São necessários 300 euros

“Somos um povo sensível a causas sociais e a crises humanitárias, somos solidários e preocupados”, considera. São, inclusive, várias as sondagens internacionais que apontam que os portugueses estão entre os europeus mais disponíveis para receber refugiados.

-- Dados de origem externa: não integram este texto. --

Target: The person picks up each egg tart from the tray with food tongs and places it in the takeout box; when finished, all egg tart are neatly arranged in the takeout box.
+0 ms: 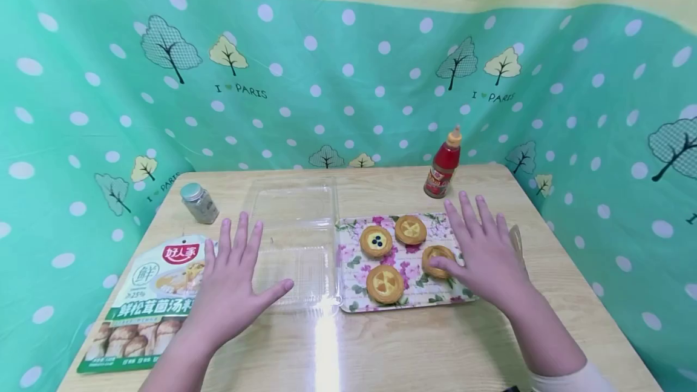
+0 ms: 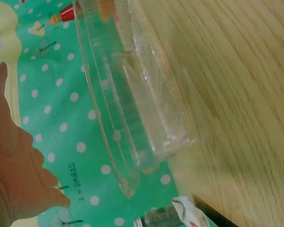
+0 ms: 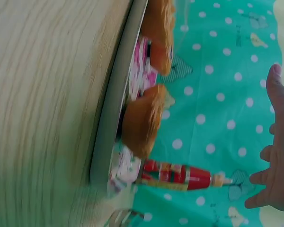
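My left hand [image 1: 231,286] is held palm down with its fingers spread, between a soup seasoning packet [image 1: 144,301] and an open clear plastic clamshell box [image 1: 294,231]. It holds nothing. Over the right end of a flowered tray [image 1: 356,306] hovers my right hand [image 1: 490,259], also spread and holding nothing. Several egg tarts lie on the tray: one with dark berries [image 1: 376,241], one at the back [image 1: 411,230], one at the front [image 1: 385,284], and one near my right thumb [image 1: 437,261]. The right wrist view shows that hand [image 3: 279,165] raised apart from the tarts [image 3: 144,120].
A red sauce bottle [image 1: 443,165] stands behind the tray. At the back left is a small jar [image 1: 199,203] with a green lid. Some thin curved object [image 1: 516,241] is partly hidden behind my right hand. A polka-dot curtain [image 1: 348,101] encloses the wooden table [image 1: 392,349].
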### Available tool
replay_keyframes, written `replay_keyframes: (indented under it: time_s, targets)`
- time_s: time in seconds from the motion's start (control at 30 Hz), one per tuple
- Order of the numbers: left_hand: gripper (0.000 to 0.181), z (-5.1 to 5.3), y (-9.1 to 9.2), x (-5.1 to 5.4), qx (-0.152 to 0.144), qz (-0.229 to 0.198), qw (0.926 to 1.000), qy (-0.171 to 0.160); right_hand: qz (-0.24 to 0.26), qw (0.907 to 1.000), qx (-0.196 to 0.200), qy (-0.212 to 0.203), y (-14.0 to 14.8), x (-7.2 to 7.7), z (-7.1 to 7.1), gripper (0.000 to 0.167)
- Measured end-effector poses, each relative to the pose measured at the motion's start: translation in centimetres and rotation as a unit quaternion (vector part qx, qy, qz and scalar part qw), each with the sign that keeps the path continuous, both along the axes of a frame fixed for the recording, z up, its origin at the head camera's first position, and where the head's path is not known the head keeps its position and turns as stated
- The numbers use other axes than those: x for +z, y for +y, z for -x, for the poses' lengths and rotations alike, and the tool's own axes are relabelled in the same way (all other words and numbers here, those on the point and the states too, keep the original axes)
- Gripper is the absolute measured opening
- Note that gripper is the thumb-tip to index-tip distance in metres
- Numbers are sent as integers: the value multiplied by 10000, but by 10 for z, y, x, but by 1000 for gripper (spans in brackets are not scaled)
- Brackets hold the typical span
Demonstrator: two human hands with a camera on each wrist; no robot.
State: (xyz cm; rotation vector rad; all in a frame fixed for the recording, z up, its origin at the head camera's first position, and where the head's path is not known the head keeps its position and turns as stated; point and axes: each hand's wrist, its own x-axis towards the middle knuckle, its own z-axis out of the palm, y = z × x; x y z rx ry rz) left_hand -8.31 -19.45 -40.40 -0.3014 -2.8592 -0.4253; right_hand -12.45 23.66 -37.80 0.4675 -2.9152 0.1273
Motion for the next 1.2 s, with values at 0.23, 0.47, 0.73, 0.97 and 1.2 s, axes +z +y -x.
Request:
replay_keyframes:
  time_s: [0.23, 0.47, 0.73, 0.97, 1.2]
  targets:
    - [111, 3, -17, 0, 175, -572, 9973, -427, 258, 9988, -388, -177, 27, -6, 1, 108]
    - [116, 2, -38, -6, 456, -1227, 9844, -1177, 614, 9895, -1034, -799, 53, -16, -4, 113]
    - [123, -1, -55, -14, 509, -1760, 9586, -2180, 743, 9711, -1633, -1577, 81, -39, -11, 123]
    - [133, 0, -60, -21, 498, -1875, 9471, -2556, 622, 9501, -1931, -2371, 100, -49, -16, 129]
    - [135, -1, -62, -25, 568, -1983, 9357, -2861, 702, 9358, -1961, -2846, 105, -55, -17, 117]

No entanto, são diversas as “concepções que se têm instalado”. O “Grão a Grão” visa combater as ideias de que “eles [refugiados] nos vêm roubar o emprego” ou que “são todos terroristas” e a desconfiança associada a estes pensamentos.

 

Até ao momento, Afonso, já confecionou três jantares em sua casa. Qualquer um pode participar e o preço do jantar é estipulado pelos convidados, pois cada um contribui com o que considera justo. As ementas são divulgadas na página de facebook do "Grão a Grão" e é também dessa forma que é possível marcar reservas. O valor mais elevado de uma refeição que a causa arrecadou, até agora, foram dez euros. A média “situa-se nos cinco”. Mas Afonso necessita de cerca de 300 euros, valor suficiente para “cobrir as despesas de deslocação e alimentação” durante o período de voluntariado. A estadia é assegurada pela Organização Não Governamental grega Emergency Response Centre International.

 

“Esta sensibilização não se esgota com os jantares”, revela Afonso Borga, que tem já em mente uma “segunda fase” para o “Grão a Grão”. Depois de terminado o voluntariado no campo de refugiados na Grécia, o jovem pretende levar o projecto até às escolas portuguesas, através de sessões de sensibilização para a questão dos refugiados e para a importância destes projectos de intervenção social.